Paper ID: 1127
Title: Discovering Hidden Variables in Noisy-Or Networks using Quartet Tests
Reviews

Submitted by Assigned_Reviewer_6

Q1: Comments to author(s). First provide a summary of the paper, and then address the following criteria: Quality, clarity, originality and significance. (For detailed reviewing guidelines, see http://nips.cc/PaperInformation/ReviewerInstructions)
The authors present a method to learn the structure of a special class of Bayesian Noisy-Or networks (bipartite graphical models whose nodes are binary random variables).
To this end the authors search for special substructures among the observed variables, called quartets, using analysis of eigenvalues and existing results on tensor decompositions. They prove that their algorithm only depends polynomially on the number of samples and demonstrate the advantage in speed by comparing it on simulated data to an existing algorithm based on variational EM.

Clarity
I find the paper well written.
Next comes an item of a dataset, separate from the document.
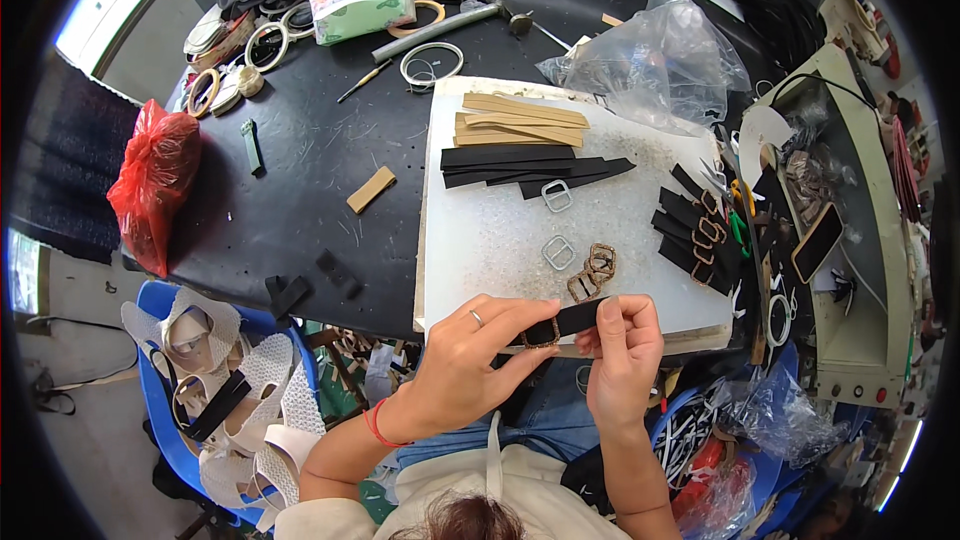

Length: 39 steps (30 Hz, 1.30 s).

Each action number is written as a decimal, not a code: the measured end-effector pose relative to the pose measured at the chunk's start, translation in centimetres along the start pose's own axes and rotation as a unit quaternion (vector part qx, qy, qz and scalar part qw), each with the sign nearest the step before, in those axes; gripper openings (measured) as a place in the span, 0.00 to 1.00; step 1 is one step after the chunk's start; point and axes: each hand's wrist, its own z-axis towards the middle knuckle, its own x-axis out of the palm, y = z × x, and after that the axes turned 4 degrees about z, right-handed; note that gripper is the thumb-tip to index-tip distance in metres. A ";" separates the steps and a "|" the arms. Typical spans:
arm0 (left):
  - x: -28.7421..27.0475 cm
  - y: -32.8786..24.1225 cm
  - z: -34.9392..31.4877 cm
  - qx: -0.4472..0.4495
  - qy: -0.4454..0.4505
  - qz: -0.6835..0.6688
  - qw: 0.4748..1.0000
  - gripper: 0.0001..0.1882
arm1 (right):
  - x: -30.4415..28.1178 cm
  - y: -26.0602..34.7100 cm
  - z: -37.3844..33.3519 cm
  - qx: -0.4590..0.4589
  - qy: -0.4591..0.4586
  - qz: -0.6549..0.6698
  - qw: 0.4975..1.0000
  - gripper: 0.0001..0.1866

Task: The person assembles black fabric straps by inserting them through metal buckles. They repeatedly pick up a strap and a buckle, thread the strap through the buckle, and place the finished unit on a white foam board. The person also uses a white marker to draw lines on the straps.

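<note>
My left hand [470, 355] pinches a small sparkly square buckle [541, 334] at the near edge of a white work board [500, 240]. A short black strap [580, 318] passes through the buckle, and my right hand [622, 350] grips its other end. Just beyond my hands lie two more sparkly buckles [594, 272] and two silver square buckles [558, 252]. Farther up the board sit long black strips [530, 165] and tan strips [520, 120]. At the board's right edge lies a row of black straps fitted with buckles [695, 230].
A black table [320, 160] holds a hammer [440, 28], tape rolls [268, 45], a green packet [362, 5], a clear plastic bag [660, 60] and a red bag [155, 180]. White shoe uppers fill a blue bin [225, 380] at lower left. A machine [850, 240] stands at right.
</note>
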 end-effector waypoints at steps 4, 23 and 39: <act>-0.4 0.2 -0.3 -0.002 0.018 0.009 1.000 0.23 | -0.2 0.1 0.1 0.000 0.004 -0.003 1.000 0.08; -3.9 2.0 -2.8 0.018 0.032 0.292 0.956 0.15 | 3.4 -1.2 2.9 -0.274 0.268 -0.465 0.798 0.22; -2.7 7.0 5.8 0.068 -0.044 0.347 0.934 0.10 | -8.1 6.6 8.8 -0.314 -0.032 -0.586 0.746 0.19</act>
The results are compared nicely to existing work and it has been made clear on which previous results their method depends. As a minor remark, I'd find the 'Background' section easier to parse with explicit formulas for the (conditional) probabilites.
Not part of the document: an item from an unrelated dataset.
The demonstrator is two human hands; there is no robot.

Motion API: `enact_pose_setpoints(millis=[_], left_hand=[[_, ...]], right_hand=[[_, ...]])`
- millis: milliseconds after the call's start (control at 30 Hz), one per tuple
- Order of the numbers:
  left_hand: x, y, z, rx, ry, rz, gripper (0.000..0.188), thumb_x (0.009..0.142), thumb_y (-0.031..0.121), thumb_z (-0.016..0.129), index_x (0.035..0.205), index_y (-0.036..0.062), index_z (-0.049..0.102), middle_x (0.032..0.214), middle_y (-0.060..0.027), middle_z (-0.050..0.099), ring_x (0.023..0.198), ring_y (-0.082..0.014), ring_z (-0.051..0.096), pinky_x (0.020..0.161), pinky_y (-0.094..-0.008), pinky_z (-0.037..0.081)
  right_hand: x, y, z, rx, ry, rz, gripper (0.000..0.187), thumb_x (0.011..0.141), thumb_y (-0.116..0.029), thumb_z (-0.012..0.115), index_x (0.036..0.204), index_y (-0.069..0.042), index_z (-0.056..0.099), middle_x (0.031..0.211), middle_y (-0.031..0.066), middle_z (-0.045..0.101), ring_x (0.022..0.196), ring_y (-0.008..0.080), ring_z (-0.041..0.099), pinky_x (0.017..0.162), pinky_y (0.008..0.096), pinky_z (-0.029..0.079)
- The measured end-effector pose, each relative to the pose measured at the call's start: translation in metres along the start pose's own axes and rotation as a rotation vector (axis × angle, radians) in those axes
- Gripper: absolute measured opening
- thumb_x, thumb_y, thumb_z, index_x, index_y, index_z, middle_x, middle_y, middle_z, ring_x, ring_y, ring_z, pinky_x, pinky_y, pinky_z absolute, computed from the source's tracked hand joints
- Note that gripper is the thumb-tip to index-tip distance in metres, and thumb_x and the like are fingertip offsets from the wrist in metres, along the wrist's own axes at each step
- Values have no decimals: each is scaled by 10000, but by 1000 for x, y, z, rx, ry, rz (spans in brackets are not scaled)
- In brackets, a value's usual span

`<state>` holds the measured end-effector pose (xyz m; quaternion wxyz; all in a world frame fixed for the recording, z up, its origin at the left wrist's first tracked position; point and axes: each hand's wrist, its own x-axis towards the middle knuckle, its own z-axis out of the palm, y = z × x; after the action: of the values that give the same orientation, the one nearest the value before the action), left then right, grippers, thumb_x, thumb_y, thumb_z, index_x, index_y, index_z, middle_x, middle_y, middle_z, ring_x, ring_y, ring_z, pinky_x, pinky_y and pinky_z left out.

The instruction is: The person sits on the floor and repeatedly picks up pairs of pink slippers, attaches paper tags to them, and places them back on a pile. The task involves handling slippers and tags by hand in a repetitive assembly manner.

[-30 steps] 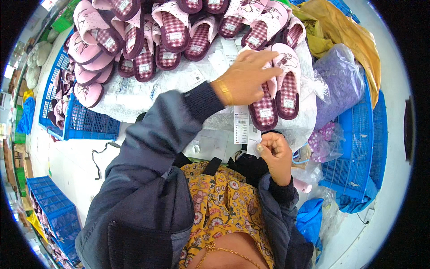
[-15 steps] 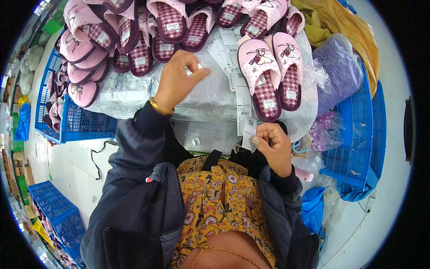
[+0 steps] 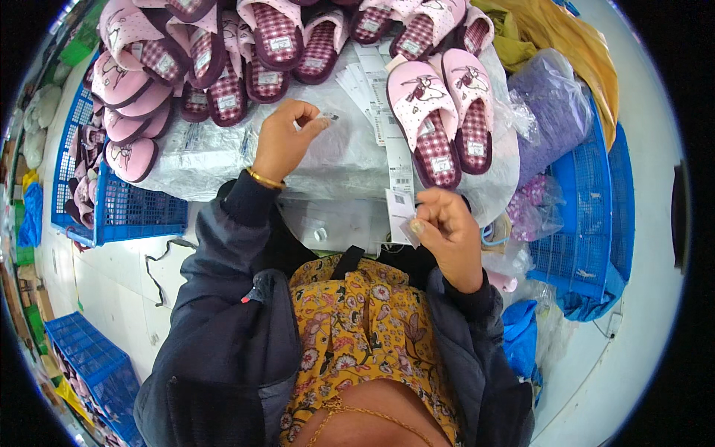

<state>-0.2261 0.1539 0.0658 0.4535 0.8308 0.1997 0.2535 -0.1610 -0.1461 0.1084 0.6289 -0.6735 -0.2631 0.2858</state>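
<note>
My left hand [image 3: 287,141] is over the plastic-covered work surface, with thumb and forefinger closed in a pinch. At their tips is a small pale piece with a dark mark [image 3: 330,116], perhaps a sticker, too small to name surely. My right hand [image 3: 451,237] pinches the lower end of a white label strip [image 3: 400,212] at the near edge of the surface. This strip runs up past a pair of pink slippers [image 3: 438,119] with checked insoles and dark red soles. A pink slipper with a printed figure [image 3: 473,82] stands as the right one of that pair.
More pink slippers [image 3: 277,41] crowd the far side. Several loose label strips [image 3: 360,86] lie beside the pair. Blue crates stand at left [image 3: 145,216] and right [image 3: 577,253]. A bagged purple bundle [image 3: 555,104] sits at the right, below yellow cloth [image 3: 573,33].
My left hand has lowered slightly and shifted left. The right hand has moved a little left and up with the strip's end. The whole view has shifted slightly.
</note>
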Motion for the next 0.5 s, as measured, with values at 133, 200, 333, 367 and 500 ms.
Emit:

The paper seems theoretically sound, though I did not check the proofs in the supplementary material.


Significance
Bayesian Noisy-Or networks can be used to model causal relations, where an effect is (probabilistically) caused by any event out of a given subset of mutually independent events. Therefore I think efficient methods of inferring the structure of these networks are important. Since exact inference has been shown to be computationally hard, structural assumptions on the decomposability/sparsity of the network are needed.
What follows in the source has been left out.